グリーンランドを奪い…更に奪うトランプ
Moon of Alabama
ドナルド・トランプ大統領は、ノルウェーのヨナス・ガール・ストーレ首相に書簡を送付した。国家安全保障会議スタッフが書簡のコピーをワシントンD.C.駐在の欧州各国大使に送付した。
Newshourのジャーナリストに写しが提供された。
親愛なる大使ヨーロッパが何らか決定的な行動を起こして彼を阻止するまで、トランプ大統領はグリーンランドを要求し続けるだろう。
トランプ大統領は、ヨナス・ガール・ストーレ首相と共有した下記メッセージを貴国[政府/国家元首]に転送するよう依頼した。
親愛なるジョナス様:8つの戦争を阻止したという理由で私にノーベル平和賞を授与しないことを貴国が決定されたことを踏まえ、私はもはや純粋に平和について考える義務を感じない。平和は常に最優先事項だが。今は、アメリカ合衆国にとって何が善で、何が適切かを考えることができる。デンマークはロシアや中国からその地を守ることはできない。そもそもなぜ彼らに「所有権」があるのか? 文書は存在せず、数百年前に船がそこに上陸した記録があるだけだ。しかし、我々の船もそこに貴寄していた。私はNATO創設以来、誰よりも多くのことを成し遂げてきた。そして今、NATOはアメリカ合衆国のために何かをすべきだ。我々がグリーンランドを完全に掌握しない限り、世界は安全ではない!
大統領DJT
トランプ大統領が法外な関税を課して中国との貿易を断とうとした時、中国はレアアース鉱物とレアアース製品の輸出を停止して対抗した。アメリカはこれらを必要としており、他に供給源がない。トランプ大統領は関税を撤回し、習近平国家主席と和解した。
ヨーロッパも同様に断固たる行動を取る必要がある。トランプ大統領は対抗措置を講じることなく、ヨーロッパ製品に関税を課すことができた。これは大きな失敗だった。トランプ大統領はこれを即座に弱みと解釈し、更につけこむのに成功したのだ。
ヨーロッパはアメリカへの物品販売で貿易黒字を計上している。しかし、アメリカからのサービス購入では貿易赤字を抱えている。こうしたサービスには、ソフトウェア、インターネットアプリケーション、テレビ番組や映画、コンサルティング、銀行業務の一部などが含まれる。
欧州は、アメリカが欧州に提供する全てのサービスに直ちに関税を課すべきだ。これは、トランプ大統領が欧州製品に課している関税の二倍にすべきだ。トランプ大統領が物品関税引き上げで応じるなら、サービスへの関税率も引き上げるべきだ。マイクロソフト、グーグル、ハリウッドは声高に叫ぶべきだ。彼らの製品は全て、さほど手間をかけずに欧州製品に置き換え可能だ。

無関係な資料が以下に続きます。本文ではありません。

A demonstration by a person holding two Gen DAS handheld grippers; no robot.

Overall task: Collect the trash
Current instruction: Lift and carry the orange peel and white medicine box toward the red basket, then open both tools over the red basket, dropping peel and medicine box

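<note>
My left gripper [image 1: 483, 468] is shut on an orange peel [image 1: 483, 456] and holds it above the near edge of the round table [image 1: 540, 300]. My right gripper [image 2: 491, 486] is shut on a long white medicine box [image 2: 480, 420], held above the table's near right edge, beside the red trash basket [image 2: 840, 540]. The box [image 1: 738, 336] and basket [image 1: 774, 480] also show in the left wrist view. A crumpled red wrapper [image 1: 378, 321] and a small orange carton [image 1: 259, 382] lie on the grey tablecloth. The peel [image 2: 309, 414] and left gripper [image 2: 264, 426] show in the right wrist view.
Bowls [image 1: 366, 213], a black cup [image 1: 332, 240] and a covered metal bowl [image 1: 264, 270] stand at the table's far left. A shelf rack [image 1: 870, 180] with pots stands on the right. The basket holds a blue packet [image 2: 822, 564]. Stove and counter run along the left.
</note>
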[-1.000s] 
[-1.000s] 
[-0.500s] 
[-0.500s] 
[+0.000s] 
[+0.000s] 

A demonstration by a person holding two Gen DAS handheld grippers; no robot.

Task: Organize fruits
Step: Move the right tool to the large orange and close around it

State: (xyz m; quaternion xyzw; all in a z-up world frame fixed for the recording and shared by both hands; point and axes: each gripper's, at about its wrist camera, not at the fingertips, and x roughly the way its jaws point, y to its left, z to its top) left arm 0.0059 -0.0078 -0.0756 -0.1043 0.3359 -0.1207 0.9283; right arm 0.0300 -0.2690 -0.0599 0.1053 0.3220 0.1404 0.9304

欧州諸国が取るべき対策は他にもある。欧州には数万人規模の米兵と民間人がいる。米国がグリーンランドを脅かしている以上、彼らの現在の自由な移動を制限するのは当然だ。トランプ指揮下にある彼らが、同じように愚かな行動に出ないよう、万全を期すためだ。結局、彼らは人質だ。人質として利用すべきだ。
また欧州は、デンマークの指揮下にある多国籍独立連隊を直ちに編成し、グリーンランドに派遣すべきだ。アメリカが恐れていると公言する「ロシア」と「中国」の侵略からこの地を守るのは彼らだ。
昨日のあるニュースが、ミネソタ州への派兵に備えて現役陸軍空挺部隊 1,500 人を警戒態勢に置いたと国防総省が主張していると報じた。
兵士は、アラスカ州のエルメンドルフ・リチャードソン統合基地に駐留する第11空挺師団の隊員だ。同師団は陸軍屈指の歩兵部隊の一つで、太平洋における米軍プレゼンスの最前線部隊として、中国に対する抑止力として配置されている。また、同師団は北極圏での戦闘においても陸軍の主導的部隊だ。北極圏での戦闘を想定して訓練を受け、任務に就いた米軍主力部隊が、ミネソタ州で実際には起きていない暴動を鎮圧するため警戒態勢を敷いたとお考えなら、私が申し出てている、この巨大な橋購入の件で、是非ともご連絡頂きたい。これらの部隊は確実にグリーンランド占領の準備をしているはずなのだ。
欧州はより迅速に行動して、これに対抗すべきだ。
残念ながら、現在の欧州指導者連中は、ここ数十年で大陸最悪の状態にある。だから彼らが何らかの重要対策を立案して実行できるとは思えない。
結果的に、トランプはグリーンランドを奪取し、更に奪うことになるだろう。